Pictures are not part of the copy. Set down exactly the lines from the one containing "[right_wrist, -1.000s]" through the last line of the material below.

******************************

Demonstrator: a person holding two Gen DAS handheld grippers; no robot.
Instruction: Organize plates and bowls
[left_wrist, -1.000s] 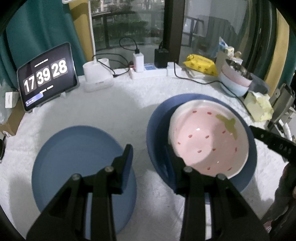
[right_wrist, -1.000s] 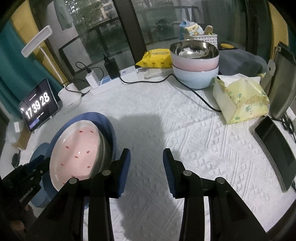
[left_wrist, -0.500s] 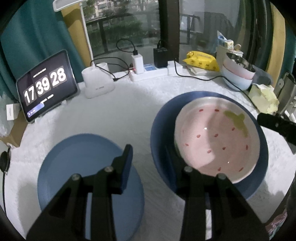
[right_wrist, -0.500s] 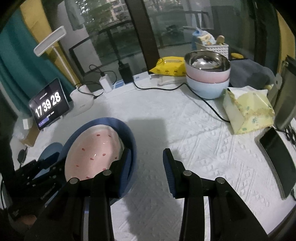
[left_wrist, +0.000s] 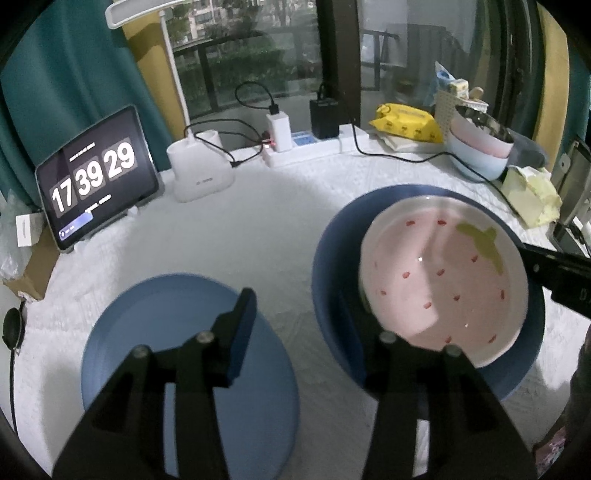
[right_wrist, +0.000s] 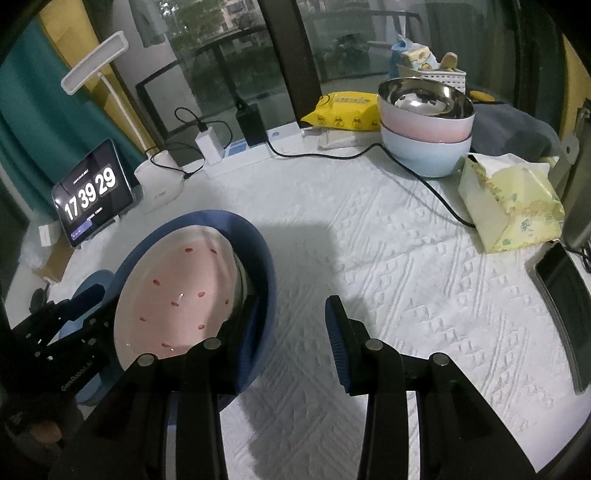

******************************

Response to the task –
[right_wrist, -1.000s] 
[left_wrist, -0.500s] 
[right_wrist, -0.500s] 
[left_wrist, +0.000s] 
[right_wrist, +0.000s] 

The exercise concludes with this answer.